After practicing for weeks, the band decided in March of 1979 to take its repertoire
of 5 songs, if 5 songs can be considered a repertoire, to perform at a Wickliffe High
School Recital. After the overwhelming success of this debut performance, the
band, still called "the band', performed two additional High School recitals. Over the
next year the band concentrated on practicing and eventually ventured their new
songs on unsuspecting patrons of backyard barbecues and graduation parties thus
forming memories and relationships which still remain intact today.

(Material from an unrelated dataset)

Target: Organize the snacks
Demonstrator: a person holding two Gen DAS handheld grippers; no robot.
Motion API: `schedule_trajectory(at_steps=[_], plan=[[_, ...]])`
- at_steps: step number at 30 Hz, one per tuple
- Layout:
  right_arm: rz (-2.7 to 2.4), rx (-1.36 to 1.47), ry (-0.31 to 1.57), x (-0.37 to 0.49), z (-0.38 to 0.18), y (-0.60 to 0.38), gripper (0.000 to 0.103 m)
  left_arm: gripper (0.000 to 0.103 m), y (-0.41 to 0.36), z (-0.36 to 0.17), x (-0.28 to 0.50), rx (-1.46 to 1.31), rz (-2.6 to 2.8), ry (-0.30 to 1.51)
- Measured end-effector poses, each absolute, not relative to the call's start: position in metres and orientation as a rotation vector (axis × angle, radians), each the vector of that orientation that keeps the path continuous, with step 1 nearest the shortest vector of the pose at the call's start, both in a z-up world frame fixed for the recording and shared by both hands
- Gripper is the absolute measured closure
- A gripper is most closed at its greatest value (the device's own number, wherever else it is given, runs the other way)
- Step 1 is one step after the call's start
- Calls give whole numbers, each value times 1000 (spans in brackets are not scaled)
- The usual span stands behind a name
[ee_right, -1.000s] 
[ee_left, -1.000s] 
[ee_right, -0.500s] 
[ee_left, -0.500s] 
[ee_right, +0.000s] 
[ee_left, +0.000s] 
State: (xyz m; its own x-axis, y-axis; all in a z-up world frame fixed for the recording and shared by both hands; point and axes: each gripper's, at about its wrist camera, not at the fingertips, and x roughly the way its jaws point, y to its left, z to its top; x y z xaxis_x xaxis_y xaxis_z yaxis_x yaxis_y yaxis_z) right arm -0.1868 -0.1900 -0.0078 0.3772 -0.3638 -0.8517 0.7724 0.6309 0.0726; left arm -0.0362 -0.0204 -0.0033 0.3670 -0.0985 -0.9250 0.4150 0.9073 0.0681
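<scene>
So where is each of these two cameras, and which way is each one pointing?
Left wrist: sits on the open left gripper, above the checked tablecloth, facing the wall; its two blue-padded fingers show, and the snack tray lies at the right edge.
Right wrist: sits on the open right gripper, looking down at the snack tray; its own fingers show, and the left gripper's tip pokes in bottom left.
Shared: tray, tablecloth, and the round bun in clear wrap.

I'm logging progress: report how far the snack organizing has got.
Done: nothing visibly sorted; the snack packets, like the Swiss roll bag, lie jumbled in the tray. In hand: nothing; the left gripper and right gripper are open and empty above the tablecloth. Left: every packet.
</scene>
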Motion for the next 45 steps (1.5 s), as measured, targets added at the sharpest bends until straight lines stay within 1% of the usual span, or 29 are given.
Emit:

The band landed its first public bar gig at the Flipside, a small bar in Cleveland
Heights, on October 9th, 1980. At the time, Kurt and Dan were merely juniors in
high school although the legal drinking age in Ohio was 18. In order to advertise
the band it was felt that the group needed a name. In a pitiful attempt to coerce
patrons to the bar, the band thought the name "FREE BEER" would work quite
nicely since advertisements in local weekly publications would read, "Free Beer at
the Flipside". For the sake of professionalism and an attempt to establish some
sense of integrity, the band searched for another name, finally deciding on "Pieces
of Eight".

Logo T-shirts were printed, jackets were made, and plans to conquer the music
world were initiated as Pieces of Eight began performing at the Flipside on a
regular basis establishing itself as a ‘bar band’ - not really performing for financial
gain, but purely for self-amusement and an opportunity to spend a night out with
the guys. This philosophy became evident early on. Practices typically lasted 6
hours yielding only one new song learned but a far greater yield of hangovers and

In an attempt to perform beyond the sticky, smelly confines of the Flipside stage,
Pieces of Eight competed in a city-wide Battle of the Band's contest at a west side
night club, the Cleveland Connection, and won first place out of more than 20 other
bands. The band used this opportunity to associate with the underworld of booking
agents, management types, and local talent scouts. This association resulted in a
long run of engagements at various venues around the Cleveland area and many
performances at colleges and high school dances.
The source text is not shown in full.